We had been watching a movie with a mission group from West Virginia, whose spring break plans had been suddenly canceled and they needed something to do. We laughed off the craziness of it all, and connected in the small concerns on how our lives as college students would change through all of this. I had no idea that would be the last time I would be with some of my favorite people on campus in a place that has meant so much to me during my time at NSU.

In terms that can only be described as the stages of grief, I’ve felt it all. I was angry. Not really at anyone in particular, but just at the whole fact of it all. I was sad that so many people are hurting in the world, not just college students, but that I had to mourn the loss of getting to properly wrap up a very instrumental part of my life. Confusion in the midst of it all in ways that everything I had planned since the beginning of the year had to disappear and I just had to sit and be okay with it all.

I’ve had a lot of time to think it all over now. I’ve realized a few things; How many times have I prayed for a break?

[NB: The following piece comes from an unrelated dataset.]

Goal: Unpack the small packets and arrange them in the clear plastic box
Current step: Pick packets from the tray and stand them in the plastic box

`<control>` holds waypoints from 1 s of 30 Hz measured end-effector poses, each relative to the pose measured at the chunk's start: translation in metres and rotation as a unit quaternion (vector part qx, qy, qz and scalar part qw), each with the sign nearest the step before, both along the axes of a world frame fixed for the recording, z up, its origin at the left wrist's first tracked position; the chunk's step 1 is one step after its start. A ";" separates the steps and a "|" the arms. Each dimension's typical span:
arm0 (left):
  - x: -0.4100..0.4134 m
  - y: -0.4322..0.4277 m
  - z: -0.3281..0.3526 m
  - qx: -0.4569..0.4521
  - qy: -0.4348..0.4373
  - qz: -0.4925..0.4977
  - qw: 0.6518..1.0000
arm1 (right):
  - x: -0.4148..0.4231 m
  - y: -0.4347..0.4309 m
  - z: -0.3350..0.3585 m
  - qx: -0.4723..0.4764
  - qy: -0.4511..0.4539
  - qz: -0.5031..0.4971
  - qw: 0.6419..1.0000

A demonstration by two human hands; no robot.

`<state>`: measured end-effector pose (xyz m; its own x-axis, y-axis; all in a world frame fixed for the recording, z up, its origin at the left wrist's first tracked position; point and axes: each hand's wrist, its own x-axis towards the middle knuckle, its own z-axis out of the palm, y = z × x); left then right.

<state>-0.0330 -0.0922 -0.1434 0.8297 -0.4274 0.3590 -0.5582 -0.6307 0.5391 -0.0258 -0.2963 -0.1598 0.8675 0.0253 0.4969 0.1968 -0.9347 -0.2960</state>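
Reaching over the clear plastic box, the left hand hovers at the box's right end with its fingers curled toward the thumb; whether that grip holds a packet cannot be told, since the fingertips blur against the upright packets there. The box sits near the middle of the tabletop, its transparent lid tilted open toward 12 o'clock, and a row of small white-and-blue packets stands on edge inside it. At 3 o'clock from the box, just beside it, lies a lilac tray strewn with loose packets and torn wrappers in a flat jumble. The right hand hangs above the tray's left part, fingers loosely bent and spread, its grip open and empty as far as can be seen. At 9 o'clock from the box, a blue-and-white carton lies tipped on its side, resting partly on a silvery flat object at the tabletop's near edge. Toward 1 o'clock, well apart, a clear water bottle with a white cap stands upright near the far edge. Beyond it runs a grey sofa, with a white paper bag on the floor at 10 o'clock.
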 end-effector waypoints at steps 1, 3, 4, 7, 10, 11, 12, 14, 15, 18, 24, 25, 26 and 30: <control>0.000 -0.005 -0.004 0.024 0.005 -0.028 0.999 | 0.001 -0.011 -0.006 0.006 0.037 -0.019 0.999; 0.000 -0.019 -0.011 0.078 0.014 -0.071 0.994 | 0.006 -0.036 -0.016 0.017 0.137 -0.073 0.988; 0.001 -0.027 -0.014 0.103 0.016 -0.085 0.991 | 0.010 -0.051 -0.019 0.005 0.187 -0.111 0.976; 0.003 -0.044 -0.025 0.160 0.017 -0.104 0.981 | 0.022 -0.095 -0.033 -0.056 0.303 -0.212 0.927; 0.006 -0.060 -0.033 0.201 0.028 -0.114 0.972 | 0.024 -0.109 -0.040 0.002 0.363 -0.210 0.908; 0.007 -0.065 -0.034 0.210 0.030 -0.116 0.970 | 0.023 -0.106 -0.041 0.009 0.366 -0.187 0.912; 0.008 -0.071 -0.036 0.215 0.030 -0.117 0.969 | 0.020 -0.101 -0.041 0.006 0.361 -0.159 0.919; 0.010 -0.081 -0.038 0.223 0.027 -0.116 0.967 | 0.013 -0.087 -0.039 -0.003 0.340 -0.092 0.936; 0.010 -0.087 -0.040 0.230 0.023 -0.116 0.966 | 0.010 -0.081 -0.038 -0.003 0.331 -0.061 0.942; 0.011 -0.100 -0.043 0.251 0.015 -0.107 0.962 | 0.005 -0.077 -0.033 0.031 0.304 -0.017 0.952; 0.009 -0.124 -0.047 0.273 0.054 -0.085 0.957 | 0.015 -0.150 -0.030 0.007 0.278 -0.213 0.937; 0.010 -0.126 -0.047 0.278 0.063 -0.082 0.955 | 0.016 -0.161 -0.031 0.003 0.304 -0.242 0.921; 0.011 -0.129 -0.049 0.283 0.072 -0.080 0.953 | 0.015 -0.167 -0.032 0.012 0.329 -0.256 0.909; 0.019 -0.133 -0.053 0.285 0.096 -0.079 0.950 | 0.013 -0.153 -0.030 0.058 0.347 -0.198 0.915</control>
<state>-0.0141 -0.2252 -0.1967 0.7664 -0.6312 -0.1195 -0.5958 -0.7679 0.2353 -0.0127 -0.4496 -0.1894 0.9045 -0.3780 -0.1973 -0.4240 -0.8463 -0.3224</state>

How many times have I asked God, “Please, just let it all slow down for one day so I can rest and catch up?” Now being quarantined for the foreseeable future WAS NOT what I had in mind, but I’m beginning to see the beauty of it.

When again in my life am I going to be surrounded by family with unhindered time to spend with them? I get to work on my classes at my own pace. I’ve grown closer to faculty in my degree and through extracurricular activities by bonding over the challenges of transferring online. I’ve made it a priority to connect with people more on a regular basis than I did when I only got to see them a few minutes a week on campus.

While finding rest in this time has been beneficial to me, I know that this is such a stressful time for everyone. Many people are worried about income, health of themselves and family members, and the many other issues that come in living in a time like this. As a Type-A personality at someone that likes to take charge and “do” I have found comfort in the fact there is nothing I can plan for.

Every day is new and I have to take it as is, there is no way to slack off when you are forced to sit still. My small and probably meaningless advice to you is, enjoy life on a day to day basis as much as you can. Find joy in the stories of people coming together all over the world who are fighting to save lives, find a healthcare professional and tell them thank you. Most importantly, stay inside as much as possible, enjoy your rest, and use this unprecedented time in history while the world is standing still to better yourself, lift up others, and find peace.

We serve a God who will never forsake us or leave us alone, no matter how much it feels like it.

My favorite verse comes from The Great Commission in the book of Matthew, chapter 28 verse 20, “And surely I am with you always, to the very end of the age.”